Ne diyordum? O günlerde müzikçaların saat ayarı sayesinde güne başlama şeklim değişti, sabahlar eskisine oranla daha katlanılır oldu benim için, uyguladığım kapanma ayarlarıyla evden çıkma saatim geldiğinde kendi kendine kapanıp "çabuk çık! ayakkabılarını giy hadi!" komutunu verdi bana, işte bunun gibi küçük minik oyunlarla evde olduğum zamanlarda kendisi hiç susmadı, çoğunlukla da 94.9 açık durdu, o günlerde evde önemli olma halini hep korudu, yalnızlığımı aldı, birincildi.

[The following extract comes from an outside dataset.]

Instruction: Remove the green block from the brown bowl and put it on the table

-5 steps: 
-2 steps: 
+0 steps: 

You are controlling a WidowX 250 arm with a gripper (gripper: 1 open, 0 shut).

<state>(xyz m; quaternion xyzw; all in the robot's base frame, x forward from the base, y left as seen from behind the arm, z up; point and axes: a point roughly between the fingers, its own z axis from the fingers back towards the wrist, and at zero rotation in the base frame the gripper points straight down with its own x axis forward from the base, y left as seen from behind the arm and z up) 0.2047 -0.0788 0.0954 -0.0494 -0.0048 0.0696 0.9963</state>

İstanbul'da, Oğuz'la birlikte yaşamaya başladığımız diğer ev, nedense bu müzikçaları sevmedi, gözde nesnem  orada hiç varlık gösteremedi, evden ziyade bizim payımız var kabul ediyorum, yüzümüz daha çok filmlere dönük, dinlemek  istediğimiz müzikleri çalma yetkisini bilgisayarlara verdik, biraz ayıp etmişiz. Şimdi yaşadığımız eve gelince, buradaki evimiz yaşadığımız en büyük ev, müziği tek bir noktadan dinlemeye çalışmak pek mümkün değil, iyi bir yer bulmak lazım derken şifonyerin üzerinde öylece bekledi sabırla.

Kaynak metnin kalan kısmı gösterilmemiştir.